In contrast, previous studies have shown that:
- Long term (2-16 months) aerobic exercise programs have produced mixed results. While there were improvements in the insulin profile, the same can’t be said for the blood sugar profile. This indicates only a partial improvement in insulin action.
- Long term strength training programs (hypertrophy style programs) produced results similar to the cardio programs.
- Walking based interventions have also be unsuccessful with groups trying to prevent the risk factors of type 2 diabetes and metabolic syndrome.
The low volume, high intensity interval training utilized in the current study significantly reduced both glucose AUC (area under curve) by (-12%) and insulin AUC by (-37%), with a sustained improved insulin action until at least day three after the last exercise session.
And these improvements required a minimal time commitment from the test subjects.
The HIIT Program
- 2 weeks in duration
- 6 workouts (3 per week)
- 17-26 minutes per workout
- 2-3 minutes of sprints per workout
- Average caloric burn – 250 per workout (note – the researcher only measured caloric burn during the session – there was no mention of EPOC)

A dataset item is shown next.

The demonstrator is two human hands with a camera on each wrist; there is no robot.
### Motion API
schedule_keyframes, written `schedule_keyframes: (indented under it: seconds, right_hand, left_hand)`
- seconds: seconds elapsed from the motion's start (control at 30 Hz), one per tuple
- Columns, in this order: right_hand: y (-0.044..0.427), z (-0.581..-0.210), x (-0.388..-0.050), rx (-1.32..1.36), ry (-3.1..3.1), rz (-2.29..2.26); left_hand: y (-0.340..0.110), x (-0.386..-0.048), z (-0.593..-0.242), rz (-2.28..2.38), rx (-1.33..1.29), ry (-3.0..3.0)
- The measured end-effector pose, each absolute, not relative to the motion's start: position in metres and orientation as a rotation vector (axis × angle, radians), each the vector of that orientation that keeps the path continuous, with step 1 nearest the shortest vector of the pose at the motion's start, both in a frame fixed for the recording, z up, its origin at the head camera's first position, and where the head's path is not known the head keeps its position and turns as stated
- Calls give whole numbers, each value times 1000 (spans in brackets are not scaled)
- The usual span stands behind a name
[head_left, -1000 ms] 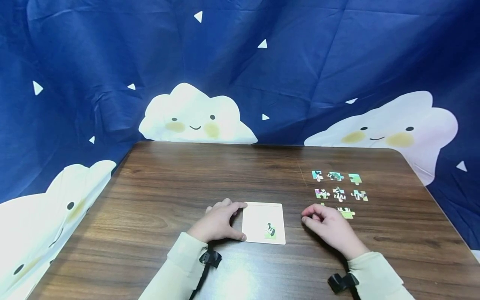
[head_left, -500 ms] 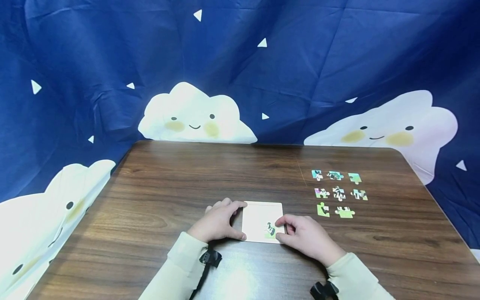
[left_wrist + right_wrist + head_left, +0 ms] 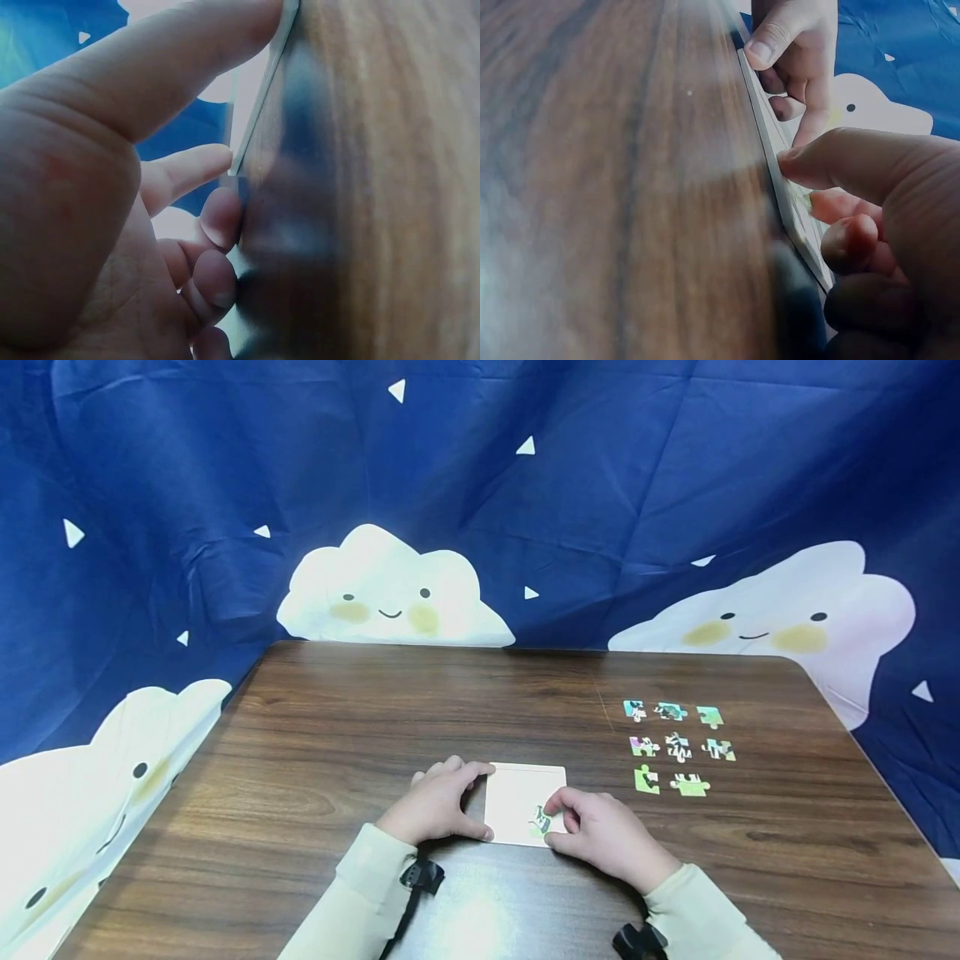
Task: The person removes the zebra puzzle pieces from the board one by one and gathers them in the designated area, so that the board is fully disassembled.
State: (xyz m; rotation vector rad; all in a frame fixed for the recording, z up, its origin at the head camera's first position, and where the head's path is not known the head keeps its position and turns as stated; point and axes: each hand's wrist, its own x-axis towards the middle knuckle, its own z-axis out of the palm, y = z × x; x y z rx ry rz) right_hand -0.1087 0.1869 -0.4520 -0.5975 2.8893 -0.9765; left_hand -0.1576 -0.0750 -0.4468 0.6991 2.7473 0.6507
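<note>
In the head view a white square puzzle board (image 3: 513, 802) lies on the wooden table. My left hand (image 3: 435, 806) spans its left edge, extended thumb and index fingertip touching the two left corners. A jigsaw piece with a black-and-white and green print (image 3: 539, 821) lies on the board's lower right part. My right hand (image 3: 603, 835) has bent thumb and index finger at that piece's right side, pinching it. In the right wrist view the right thumb (image 3: 825, 161) is at the board's rim, and the index finger touches a sliver of green. Most of the piece is hidden there.
Several loose jigsaw pieces (image 3: 677, 747) lie in rows on the right of the table (image 3: 337, 718). Behind the table hangs a blue cloth (image 3: 570, 485) with smiling clouds. Black cameras sit on both wrists, such as the left wrist camera (image 3: 422, 877).
My right hand has come left from beside the loose pieces to the piece on the board, then slid slightly further left over it. My left hand has kept its place.
</note>
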Motion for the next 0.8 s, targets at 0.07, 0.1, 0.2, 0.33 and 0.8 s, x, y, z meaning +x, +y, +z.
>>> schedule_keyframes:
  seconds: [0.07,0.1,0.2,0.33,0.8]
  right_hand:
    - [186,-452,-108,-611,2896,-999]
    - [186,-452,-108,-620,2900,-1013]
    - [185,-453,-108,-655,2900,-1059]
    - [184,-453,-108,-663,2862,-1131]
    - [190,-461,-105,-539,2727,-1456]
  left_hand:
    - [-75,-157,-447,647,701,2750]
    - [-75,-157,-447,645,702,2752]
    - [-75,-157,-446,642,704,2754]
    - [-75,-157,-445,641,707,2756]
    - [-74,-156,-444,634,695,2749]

In comparison, the long term cardio programs I mentioned earlier required the test subjects to spend hours on an exercise bike, sweat out between 2000 to 3000 calories per week…and still receive inferior results.
So let’s compare:
- Less time spent exercising
- Better results
- More time spent exercising
- Inferior results
HIIT workouts produce significant improvements in glycemic contol and are a superior method for helping sedentary people improve their glycemic control.
Translation: HIIT kicks some serious Type 2 Diabetes butt.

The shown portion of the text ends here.